The Nice treaty, anarchism and Nationalism

The Nice referendum is one of those odd occasions where anarchists are recommending the same vote as individuals and organisations we find odious. For instance some of those calling for a No vote are making racist panic arguments saying a Yes vote will result in 7.5 million Eastern Europeans moving to Ireland! It's rather obvious that anarchists who oppose all border controls have no time for such tripe.

But Nice also throws up more complex issues, in particular in relation to the new EU council voting system and the changes to Article 133 of the EU treaty. These will mean that the EU Council and Commission will be responsible for the negotiation of trade deals rather then the national governments of the EU.

The changes to Paragraph 4 of Article 133 says the "Council shall act by a qualified majority." This means that when an agreement is reached at the EU Council all member states must go along with it and cannot veto it. The 'qualified majority' referred to are the new, complex voting rules that will in effect allow the powerful countries of Italy, France, Germany and Britain (where most EU corporations have their headquarters) to have a much greater say in what decisions are made then the smaller ones.

This has of course got the nationalists all hot and bothered because it is a loss of 'national sovereignty' for Ireland. Irrespective of what decisions are made it appears they want them made by Irish politicians rather then European ones.

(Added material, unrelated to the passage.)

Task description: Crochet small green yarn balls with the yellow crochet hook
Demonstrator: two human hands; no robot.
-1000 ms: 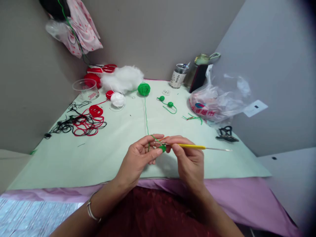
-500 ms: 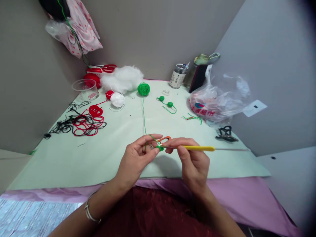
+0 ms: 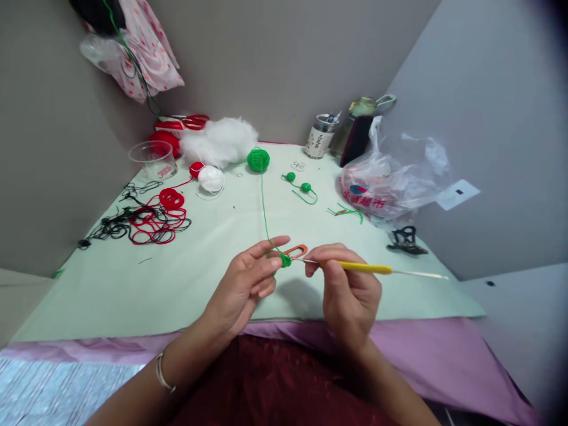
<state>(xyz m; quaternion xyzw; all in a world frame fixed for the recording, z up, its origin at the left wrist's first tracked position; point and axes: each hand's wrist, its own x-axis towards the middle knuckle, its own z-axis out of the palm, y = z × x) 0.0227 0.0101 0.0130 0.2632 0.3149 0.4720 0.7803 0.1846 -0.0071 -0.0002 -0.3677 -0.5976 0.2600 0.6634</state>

However anarchists do see these changes as a reason to oppose the Nice treaty. Not because they will reduce Irish sovereignty but we recognise that this new structure is to make it easier to impose the agenda of capitalist globalisation across the EU. But our answer to this is not a return to having Irish bosses making the decisions for us. Rather it is to insist that decisions on trade and services should be made by all the people of Europe and not by a select few, whether they meet on a national or international basis.

We recognise that this can only happen in a post-capitalist society - one extended not just throughout Europe but all over the globe. This is the only alternative to the false choice between European bosses and Irish bosses. In that context anarchists are internationalists.

But anarchists are more then internationalists. This label implies the continued existence of the nation state and co-ordination between such nation states. In reality though there are very few places on the globe where logical decision making areas will coincide with the current national boundaries.

In an anarchist society decisions will be made by all those they affect. In the case of a decision about a dam for instance it is obvious that this should involve all those on the rivers watershed (the area it drains) and should not be limited by whatever national boundaries happen to now exist along that river. In Europe rivers like the Rhine and the Danube flow through several countries on the way to the sea.

Decisions on the prevention of diseases like foot and mouth on the other hand are obviously best made on the basis of areas that have some natural boundaries that limit movement into them. In Ireland for instance even unionist politicians recognised that the Irish Sea rather then the border was the sensible demarcation point during the last outbreak.

So anarchists are more then internationalists. We desire a global world where national boundaries are of as little relevance as parish boundaries today. We oppose all forms of nationalism that try and set the people of one country above the people of another. Decisions should be made by those they effect, that requires a multitude of decision making areas from your street or workplace right up to the entire population of the globe.